Dear Rhiannon

Dear Rhiannon,

Bless you for believing when I said I’d backup danced
for Paula Abdul. Bless your sister, who barely arched
an eyebrow when you, all awe, shared the story I’d spun.

New kid in town, I invented a past to shimmy
my way into your skinny, strawberry blonde, hip-hop
heart, to smother that other history: the hustle

of my mother, the twelve steps of rehab, the shuffle
from one home to the next. This fiction, the only sway
I held, I ran it into the ground, choreographed

our dates so you’d never see the shed where I slept, shook
off your requests.

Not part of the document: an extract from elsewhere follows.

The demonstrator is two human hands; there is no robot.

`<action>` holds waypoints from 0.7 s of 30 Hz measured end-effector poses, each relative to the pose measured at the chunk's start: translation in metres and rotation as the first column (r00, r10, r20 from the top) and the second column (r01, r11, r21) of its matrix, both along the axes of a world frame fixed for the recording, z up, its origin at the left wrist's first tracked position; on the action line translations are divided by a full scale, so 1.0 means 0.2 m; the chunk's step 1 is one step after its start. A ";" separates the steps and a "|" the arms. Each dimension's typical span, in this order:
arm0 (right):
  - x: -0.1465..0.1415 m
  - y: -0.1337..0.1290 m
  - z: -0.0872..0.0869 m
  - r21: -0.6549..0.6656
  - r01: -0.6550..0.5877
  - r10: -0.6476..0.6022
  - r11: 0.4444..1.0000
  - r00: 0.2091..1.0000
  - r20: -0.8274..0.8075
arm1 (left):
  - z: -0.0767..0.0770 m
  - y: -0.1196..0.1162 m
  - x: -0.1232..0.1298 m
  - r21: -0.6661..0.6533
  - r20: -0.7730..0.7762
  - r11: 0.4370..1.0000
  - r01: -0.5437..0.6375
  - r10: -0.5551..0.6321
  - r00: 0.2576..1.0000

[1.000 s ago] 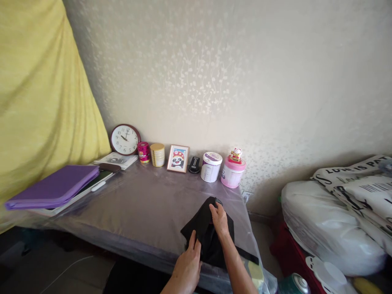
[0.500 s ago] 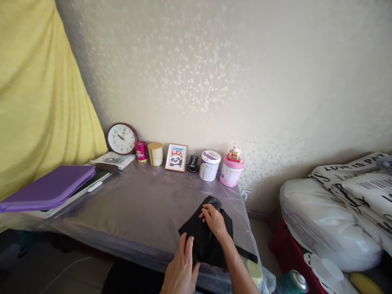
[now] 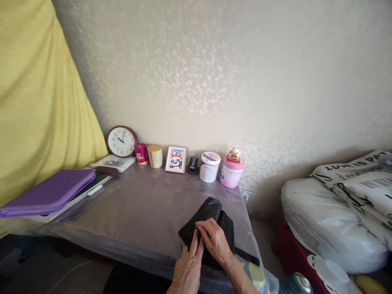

In your room, I’d crack open the rock
of my lie, show you its glittering insides. You’d grind

against that jagged part of me, honing your own slide
into a new life, where you’d ditch your sister’s place, swirl
around a pole, your hair dragging the ground when you’d flip

upside down. Or that’s how we’d imagined it. I skipped
out after the night you dialed the music up loud, turned
a pirouette, remnant of childhood lessons, and dipped

into an arabesque, leapt, reached for me as you whirled.
Bless you for never mentioning how I stumbled, dropped
my clumsy feet beside your fleet kicks. Bless the rhythm,

how you got lost in it, radiant, while I got down
on my knees, numb and bruised, and prayed for a truer tune
to sing to you, for a tongue brave enough for the blues.

Click here to read Jennifer Perrine on the origin of the poem.

Jennifer Perrine: In December of 2015, I had the urge to write letters to girls with whom I’d been close friends in junior high and high school. I’ve since fallen out of contact with almost all of them, and as I jotted notes about what I might want to tell them now, I found myself listing apologies for my adolescent behavior. The writing of “Dear Rhiannon” began, then, as a messy prose outpouring of guilt about an outrageous lie I once told. As I carved a poem out of that first draft, I reimagined the context—not two 13-year-old friends, but girlfriends in their early adulthood—and used the language of music and movement to give the poem its shape. Despite this transformation, the poem ended where it began, I suppose: with a desire to be caught out, to reveal the ugly truths that generated the pretty lies.